WMOG
- Meridian, Mississippi; United States;
- Frequency: 910 kHz
- Branding: Praise 95.9 FM & 910 AM

Programming
- Format: Urban gospel

Ownership
- Owner: Clay Holladay; (Mississippi Broadcasters);
- Sister stations: WJXM; WZKS; WJDQ; WOKK;

History
- First air date: February 4, 1927
- Former call signs: WCOC (1927–1973); WOKK (1973–1982); WALT (1982–2020);

Technical information
- Licensing authority: FCC
- Facility ID: 48640
- Class: B
- Power: 5,000 watts (day); 1,000 watts (night);
- Transmitter coordinates: 32°23′37″N 88°40′8″W﻿ / ﻿32.39361°N 88.66889°W
- Translator: 95.9 MHz W240DY (Meridian)

Links
- Public license information: Public file; LMS;
- Website: www.praisemeridian.com

= WMOG (AM) =

WMOG (910 AM) is a radio station broadcasting an urban gospel format. Licensed to Meridian, Mississippi, United States, the station is owned by Clay Holladay, through licensee Mississippi Broadcasters.

==History==
The station first went on the air as WCOC in 1927 from Columbus, Mississippi, and was owned by the Crystal Oil Company. It was moved to Meridian in 1929.

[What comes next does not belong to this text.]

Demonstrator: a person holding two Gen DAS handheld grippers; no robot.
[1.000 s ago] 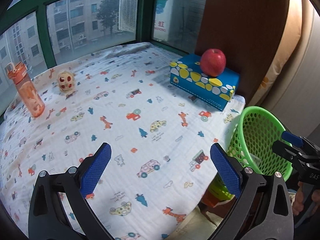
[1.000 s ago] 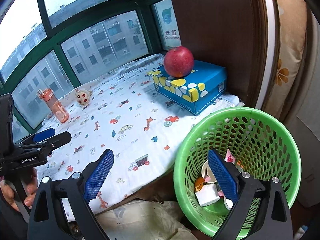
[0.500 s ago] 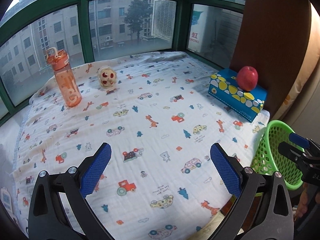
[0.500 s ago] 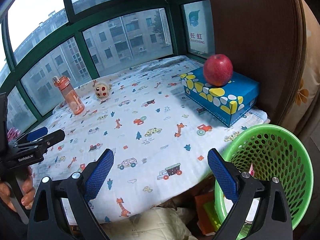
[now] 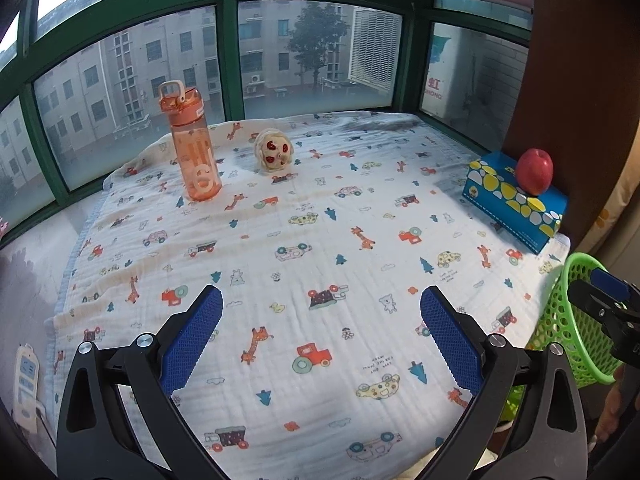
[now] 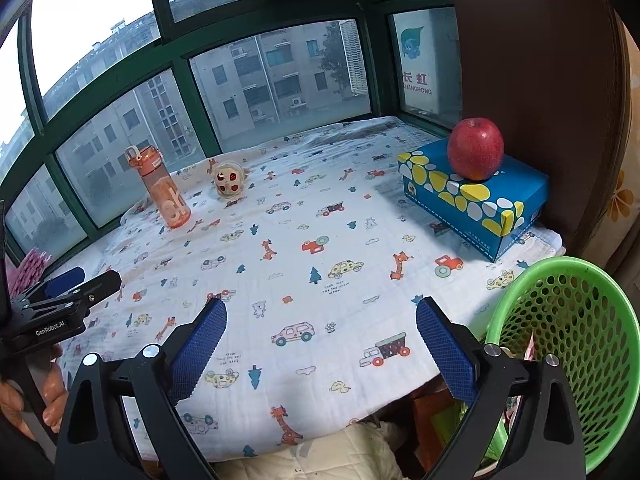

As WOKK, the station had a country format until 1983 when it swapped with WALT FM 97.1 MHz. WALT carried a Hot AC format until 1985, when the format changed to Urban Contemporary and its moniker became T-91 and it broadcast in AM Stereo.

WALT changed to a talk radio format on August 20, 2010, when it began simulcasting on WALT-FM 102.1 MHz. In 2019, WALT broke off simulcasting Talk with WALT-FM and flipped to Urban Gospel as Praise 910 AM.

The station changed its call sign to WMOG on March 16, 2020.